5. How to keep costs down without compromising the experience
- Site it smartly. Keep the bath away from direct sun and high-heat rooms. Above 25 °C, efficiency drops. If you must install in a warm space, add ventilation or consider ducting.
- Use the cover and app scheduling. Covering between sessions reduces heat ingress. Many owners set a daily schedule so the chiller pulls down before planned dips, then relaxes at other times.
- Set a realistic temperature. The last degrees cost the most. Most cold-water benefits are retained above the absolute minimum. Even moving from 3–4 °C to 5–7 °C can reduce duty cycle noticeably.
- Keep the water clean. Clean water reduces gunk on filters and inside lines, which helps maintain flow and efficiency.
6. Frequently asked cost questions
Do I need a special power supply?
No. Residential units use a standard 230 V socket.
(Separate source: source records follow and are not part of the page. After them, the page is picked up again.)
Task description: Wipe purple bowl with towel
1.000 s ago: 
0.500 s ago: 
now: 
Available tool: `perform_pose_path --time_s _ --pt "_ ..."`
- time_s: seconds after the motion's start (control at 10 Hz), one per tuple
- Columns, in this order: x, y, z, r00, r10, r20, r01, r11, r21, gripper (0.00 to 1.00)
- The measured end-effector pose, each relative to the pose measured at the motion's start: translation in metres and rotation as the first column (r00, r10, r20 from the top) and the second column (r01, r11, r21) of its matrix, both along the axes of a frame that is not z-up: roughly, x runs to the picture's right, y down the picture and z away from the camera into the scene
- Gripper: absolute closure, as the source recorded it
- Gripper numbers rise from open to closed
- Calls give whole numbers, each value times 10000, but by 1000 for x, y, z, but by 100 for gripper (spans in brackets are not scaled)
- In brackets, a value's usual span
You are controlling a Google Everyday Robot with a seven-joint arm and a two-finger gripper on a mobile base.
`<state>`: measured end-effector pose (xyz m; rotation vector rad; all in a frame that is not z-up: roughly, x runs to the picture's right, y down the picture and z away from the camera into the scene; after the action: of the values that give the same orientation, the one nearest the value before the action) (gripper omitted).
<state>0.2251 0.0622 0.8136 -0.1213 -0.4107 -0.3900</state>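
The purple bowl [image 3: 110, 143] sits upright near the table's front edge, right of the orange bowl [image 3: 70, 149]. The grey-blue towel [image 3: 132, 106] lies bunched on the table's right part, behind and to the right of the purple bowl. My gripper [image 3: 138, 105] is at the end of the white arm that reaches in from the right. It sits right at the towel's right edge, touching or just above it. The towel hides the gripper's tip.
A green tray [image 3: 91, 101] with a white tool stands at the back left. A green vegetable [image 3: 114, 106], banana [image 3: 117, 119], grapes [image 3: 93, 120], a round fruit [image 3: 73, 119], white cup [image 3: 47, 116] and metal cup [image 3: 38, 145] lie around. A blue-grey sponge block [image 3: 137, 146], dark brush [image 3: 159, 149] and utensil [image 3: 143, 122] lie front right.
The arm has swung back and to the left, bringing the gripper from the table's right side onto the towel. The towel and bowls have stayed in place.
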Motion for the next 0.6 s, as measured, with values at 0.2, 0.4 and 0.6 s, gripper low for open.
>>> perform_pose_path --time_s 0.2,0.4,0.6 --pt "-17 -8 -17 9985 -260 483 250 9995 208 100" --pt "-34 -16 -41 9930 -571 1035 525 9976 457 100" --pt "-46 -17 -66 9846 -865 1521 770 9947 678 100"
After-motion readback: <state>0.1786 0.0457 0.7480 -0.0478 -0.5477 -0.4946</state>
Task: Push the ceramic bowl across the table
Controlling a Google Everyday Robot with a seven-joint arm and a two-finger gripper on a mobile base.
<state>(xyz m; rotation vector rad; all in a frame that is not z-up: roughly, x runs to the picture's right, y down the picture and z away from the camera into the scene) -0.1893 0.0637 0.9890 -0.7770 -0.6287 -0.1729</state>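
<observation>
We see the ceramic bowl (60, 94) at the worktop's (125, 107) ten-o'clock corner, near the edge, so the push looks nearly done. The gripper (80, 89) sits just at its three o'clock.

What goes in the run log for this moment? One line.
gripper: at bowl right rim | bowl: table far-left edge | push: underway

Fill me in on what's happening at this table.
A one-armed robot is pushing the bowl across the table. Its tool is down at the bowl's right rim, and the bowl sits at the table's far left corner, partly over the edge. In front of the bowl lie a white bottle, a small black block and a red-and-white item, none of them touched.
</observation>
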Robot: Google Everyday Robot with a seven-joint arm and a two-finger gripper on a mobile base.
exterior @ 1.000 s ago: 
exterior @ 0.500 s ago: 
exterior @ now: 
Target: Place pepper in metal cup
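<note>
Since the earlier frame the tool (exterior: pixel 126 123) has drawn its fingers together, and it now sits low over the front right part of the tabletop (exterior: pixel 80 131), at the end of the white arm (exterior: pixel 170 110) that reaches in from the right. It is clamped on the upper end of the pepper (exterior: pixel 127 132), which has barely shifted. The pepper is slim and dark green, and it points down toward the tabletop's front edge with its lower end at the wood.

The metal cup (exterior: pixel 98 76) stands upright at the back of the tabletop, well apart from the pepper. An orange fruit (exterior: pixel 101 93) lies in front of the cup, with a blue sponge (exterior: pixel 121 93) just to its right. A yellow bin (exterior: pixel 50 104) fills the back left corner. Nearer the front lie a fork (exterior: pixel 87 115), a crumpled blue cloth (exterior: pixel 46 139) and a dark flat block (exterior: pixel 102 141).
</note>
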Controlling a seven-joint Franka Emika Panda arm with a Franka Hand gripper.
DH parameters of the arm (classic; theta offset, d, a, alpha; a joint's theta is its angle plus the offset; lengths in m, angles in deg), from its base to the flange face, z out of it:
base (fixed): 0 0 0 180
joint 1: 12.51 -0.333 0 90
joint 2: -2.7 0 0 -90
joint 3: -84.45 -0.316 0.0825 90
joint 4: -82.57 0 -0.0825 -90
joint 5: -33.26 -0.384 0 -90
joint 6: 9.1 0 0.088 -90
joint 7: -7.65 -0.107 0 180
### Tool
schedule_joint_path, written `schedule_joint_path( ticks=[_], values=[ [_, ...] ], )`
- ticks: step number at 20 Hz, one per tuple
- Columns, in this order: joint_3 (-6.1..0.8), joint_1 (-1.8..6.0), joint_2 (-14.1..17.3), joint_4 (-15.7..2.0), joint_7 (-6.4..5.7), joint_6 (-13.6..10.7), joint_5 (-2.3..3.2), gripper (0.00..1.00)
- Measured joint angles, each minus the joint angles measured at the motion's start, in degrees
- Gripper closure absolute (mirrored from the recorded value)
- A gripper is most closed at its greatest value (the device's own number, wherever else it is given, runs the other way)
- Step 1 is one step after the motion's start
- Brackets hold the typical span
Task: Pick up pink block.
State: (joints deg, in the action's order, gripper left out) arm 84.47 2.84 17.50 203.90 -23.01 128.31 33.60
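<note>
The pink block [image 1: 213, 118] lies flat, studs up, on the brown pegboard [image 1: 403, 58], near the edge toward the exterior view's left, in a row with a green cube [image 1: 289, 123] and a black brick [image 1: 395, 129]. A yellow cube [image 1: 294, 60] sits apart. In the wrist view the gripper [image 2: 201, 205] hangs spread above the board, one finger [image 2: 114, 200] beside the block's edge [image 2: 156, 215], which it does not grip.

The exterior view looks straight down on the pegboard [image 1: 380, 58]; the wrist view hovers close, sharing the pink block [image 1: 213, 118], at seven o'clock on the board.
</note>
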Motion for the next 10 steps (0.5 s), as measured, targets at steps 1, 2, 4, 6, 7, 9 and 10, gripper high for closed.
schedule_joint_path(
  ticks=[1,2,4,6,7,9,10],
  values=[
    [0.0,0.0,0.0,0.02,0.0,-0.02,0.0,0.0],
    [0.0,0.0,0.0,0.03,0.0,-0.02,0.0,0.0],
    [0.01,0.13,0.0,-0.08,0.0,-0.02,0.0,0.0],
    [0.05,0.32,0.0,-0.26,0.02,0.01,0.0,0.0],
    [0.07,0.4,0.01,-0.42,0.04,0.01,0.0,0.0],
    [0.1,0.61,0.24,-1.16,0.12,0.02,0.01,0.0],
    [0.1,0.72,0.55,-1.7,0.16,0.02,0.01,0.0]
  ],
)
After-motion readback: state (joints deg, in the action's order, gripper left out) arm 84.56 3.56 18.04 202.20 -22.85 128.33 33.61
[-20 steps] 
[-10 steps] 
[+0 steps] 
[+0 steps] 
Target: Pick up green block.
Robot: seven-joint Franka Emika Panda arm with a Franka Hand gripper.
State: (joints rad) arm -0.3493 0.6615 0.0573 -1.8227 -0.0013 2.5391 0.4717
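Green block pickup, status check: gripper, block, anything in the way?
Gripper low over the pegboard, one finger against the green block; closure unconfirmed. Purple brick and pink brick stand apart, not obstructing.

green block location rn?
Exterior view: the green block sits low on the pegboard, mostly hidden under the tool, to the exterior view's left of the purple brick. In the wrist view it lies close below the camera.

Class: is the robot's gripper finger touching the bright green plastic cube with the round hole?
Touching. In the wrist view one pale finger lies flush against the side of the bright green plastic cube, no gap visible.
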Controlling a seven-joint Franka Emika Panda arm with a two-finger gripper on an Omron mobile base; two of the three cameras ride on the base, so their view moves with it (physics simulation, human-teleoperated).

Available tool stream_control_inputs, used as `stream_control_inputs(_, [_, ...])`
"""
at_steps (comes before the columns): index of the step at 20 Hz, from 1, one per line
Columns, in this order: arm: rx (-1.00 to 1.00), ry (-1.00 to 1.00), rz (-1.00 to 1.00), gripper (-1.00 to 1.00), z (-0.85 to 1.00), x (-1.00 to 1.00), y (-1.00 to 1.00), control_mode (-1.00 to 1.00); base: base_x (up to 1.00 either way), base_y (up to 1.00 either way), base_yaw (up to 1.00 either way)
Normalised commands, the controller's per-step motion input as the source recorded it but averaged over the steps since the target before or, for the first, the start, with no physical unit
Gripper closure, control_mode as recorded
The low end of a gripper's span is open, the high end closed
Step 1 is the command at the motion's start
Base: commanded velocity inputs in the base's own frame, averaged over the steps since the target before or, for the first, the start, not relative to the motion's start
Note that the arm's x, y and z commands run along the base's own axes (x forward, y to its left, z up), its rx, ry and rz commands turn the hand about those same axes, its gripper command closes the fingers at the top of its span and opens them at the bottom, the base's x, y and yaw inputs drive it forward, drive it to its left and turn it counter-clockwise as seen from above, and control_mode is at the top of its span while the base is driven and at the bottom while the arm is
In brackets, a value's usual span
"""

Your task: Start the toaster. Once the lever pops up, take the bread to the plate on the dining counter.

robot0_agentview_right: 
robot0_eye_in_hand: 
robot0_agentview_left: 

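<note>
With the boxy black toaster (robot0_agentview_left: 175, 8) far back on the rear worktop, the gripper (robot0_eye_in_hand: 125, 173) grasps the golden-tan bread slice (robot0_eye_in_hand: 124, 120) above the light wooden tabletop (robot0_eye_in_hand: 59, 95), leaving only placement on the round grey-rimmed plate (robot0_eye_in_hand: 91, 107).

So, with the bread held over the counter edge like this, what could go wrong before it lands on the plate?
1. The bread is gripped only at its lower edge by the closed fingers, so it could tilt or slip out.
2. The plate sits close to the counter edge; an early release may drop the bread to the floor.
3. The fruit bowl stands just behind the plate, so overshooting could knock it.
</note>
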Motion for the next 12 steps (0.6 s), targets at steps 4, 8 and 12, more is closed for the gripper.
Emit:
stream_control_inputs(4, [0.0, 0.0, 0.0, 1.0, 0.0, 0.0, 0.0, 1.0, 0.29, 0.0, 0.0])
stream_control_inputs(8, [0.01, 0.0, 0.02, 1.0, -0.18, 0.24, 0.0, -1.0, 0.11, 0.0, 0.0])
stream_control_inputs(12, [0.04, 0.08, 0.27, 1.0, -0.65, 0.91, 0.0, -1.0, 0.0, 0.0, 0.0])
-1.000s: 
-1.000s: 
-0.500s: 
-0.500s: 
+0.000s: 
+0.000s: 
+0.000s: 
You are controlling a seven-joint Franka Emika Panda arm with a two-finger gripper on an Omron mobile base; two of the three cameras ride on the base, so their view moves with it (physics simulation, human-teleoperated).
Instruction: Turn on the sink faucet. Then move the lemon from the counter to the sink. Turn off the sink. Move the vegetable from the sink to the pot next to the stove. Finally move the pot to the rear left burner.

How noisy are they and does noise affect cost?
Noise itself does not affect cost, but it correlates with compressor runtime. Manuals list idle noise around 39 dB and cooling noise about 56 dB.
How often will I need to change water?
With proper filtration and pre-shower hygiene, Brass Monkey advises periodic rinses and occasional water changes, more often for high-traffic use.
What about warranties and service plans?
Residential baths include a two-year limited warranty. Brass Monkey also offers service plans that bundle parts and maintenance on a schedule.
7. How Brass Monkey’s electricity usage compares
Most plug-in cold-plunge chillers sit in a similar real-world band, often 0.7–1.0 kW when running and a small draw when idle for pumps and control. Daily energy depends almost entirely on duty cycle. Independent guidance suggests 1–6 kWh/day across the market depending on size, weather and set point, which aligns with the worked examples above.
8. Bottom line: what should you budget?
Residential Ice Bath buyers in 2025 should plan for around £11.8k–£12.5k to purchase depending on finish and size, £150–£595 for delivery, and £500–£750 per year to own and run in a typical UK home, dominated by electricity and filters.
Barrel buyers should plan for £6,950 plus delivery, and similar annual running costs, with filters notably cheaper. A warm outdoor site increases summer electricity, so allow a buffer.
If you need precise numbers for a specific room and routine, time a week of usage with your chosen set point and multiply by 52. A smart plug with energy metering can pay for itself in a week by helping you optimise schedules.